Task prompt: Write out the stretch of lines below that begins at the line with "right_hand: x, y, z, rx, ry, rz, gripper" and ends at the line with "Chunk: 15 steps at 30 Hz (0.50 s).", including both, exactly as given and nothing more.
[Dataset section]
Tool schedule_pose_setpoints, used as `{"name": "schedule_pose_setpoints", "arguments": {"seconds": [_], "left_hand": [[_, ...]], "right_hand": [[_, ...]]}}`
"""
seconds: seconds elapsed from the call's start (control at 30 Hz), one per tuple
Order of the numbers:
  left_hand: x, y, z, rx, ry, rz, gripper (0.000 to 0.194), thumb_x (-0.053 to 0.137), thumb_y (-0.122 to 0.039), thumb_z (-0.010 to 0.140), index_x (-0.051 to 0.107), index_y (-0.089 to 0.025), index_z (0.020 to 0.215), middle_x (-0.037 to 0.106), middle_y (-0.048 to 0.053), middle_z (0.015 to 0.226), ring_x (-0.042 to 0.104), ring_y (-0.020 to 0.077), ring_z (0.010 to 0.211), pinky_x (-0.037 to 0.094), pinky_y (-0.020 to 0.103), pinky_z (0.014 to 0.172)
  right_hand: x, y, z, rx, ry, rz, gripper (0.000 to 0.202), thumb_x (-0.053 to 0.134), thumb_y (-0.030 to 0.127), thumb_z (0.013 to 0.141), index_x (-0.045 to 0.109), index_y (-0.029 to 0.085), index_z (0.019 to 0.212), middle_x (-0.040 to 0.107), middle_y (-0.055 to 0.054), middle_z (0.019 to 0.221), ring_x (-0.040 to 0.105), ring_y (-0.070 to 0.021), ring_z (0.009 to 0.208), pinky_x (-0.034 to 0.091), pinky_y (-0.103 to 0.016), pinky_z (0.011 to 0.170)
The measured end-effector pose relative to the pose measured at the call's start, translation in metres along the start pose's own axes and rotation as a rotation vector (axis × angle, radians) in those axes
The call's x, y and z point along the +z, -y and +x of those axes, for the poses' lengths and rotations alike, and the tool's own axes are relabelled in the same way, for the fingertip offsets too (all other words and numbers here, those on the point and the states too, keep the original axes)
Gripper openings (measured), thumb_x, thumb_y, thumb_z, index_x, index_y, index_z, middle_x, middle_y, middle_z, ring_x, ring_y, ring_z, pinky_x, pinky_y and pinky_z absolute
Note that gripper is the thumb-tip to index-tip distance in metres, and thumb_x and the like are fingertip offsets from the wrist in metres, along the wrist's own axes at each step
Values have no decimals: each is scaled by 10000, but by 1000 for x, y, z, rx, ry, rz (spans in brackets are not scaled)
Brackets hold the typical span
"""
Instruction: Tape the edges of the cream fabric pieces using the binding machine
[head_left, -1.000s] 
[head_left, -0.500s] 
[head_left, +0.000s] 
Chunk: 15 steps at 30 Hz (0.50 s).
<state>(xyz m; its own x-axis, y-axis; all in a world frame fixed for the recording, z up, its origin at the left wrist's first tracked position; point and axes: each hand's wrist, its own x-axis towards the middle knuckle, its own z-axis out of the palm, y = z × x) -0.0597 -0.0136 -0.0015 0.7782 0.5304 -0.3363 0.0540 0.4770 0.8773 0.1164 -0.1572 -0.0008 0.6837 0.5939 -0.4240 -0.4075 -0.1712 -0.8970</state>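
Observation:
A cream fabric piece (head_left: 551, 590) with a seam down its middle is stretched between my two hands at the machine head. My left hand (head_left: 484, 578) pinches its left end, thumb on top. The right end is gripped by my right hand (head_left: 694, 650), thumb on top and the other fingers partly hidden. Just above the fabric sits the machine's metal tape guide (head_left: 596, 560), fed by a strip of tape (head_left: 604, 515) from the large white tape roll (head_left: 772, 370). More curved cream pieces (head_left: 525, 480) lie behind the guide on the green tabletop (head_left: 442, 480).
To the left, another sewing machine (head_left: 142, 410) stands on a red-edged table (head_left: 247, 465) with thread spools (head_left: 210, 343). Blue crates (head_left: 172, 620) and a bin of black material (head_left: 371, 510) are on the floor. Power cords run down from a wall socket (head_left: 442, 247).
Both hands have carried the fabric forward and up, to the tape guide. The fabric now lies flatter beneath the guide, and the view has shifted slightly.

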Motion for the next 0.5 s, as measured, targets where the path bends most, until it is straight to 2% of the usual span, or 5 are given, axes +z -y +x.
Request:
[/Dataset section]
Written answer:
  right_hand: x, y, z, rx, ry, rz, gripper (0.000 to 0.202), thumb_x (-0.053 to 0.134), thumb_y (-0.030 to 0.127), thumb_z (0.013 to 0.141), index_x (-0.045 to 0.109), index_y (-0.029 to 0.085), index_z (0.019 to 0.212), middle_x (-0.040 to 0.107), middle_y (-0.055 to 0.054), middle_z (0.019 to 0.221), ring_x (-0.040 to 0.105), ring_y (-0.070 to 0.021), ring_z (0.009 to 0.208), pinky_x (-0.034 to 0.091), pinky_y (-0.103 to 0.016), pinky_z (0.011 to 0.170)
The measured end-effector pose relative to the pose measured at the call's start, translation in metres along the start pose's own axes and rotation as a rotation vector (axis × angle, radians) in those axes
The call's x, y and z point along the +z, -y and +x of those axes, for the poses' lengths and rotations alike, and the tool's own axes are relabelled in the same way, for the fingertip offsets too (all other words and numbers here, those on the point and the states too, keep the original axes)
Gripper openings (measured), thumb_x, thumb_y, thumb_z, index_x, index_y, index_z, middle_x, middle_y, middle_z, ring_x, ring_y, ring_z, pinky_x, pinky_y and pinky_z absolute
Note that gripper is the thumb-tip to index-tip distance in metres, and thumb_x and the like are fingertip offsets from the wrist in metres, along the wrist's own axes at each step
Values have no decimals: each is scaled by 10000, but by 1000 for x, y, z, rx, ry, rz (spans in brackets are not scaled)
Brackets hold the typical span
"""
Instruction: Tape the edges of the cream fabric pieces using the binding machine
[head_left, -1.000s] 
[head_left, -0.500s] 
[head_left, +0.000s] 
Chunk: 15 steps at 30 Hz (0.50 s).

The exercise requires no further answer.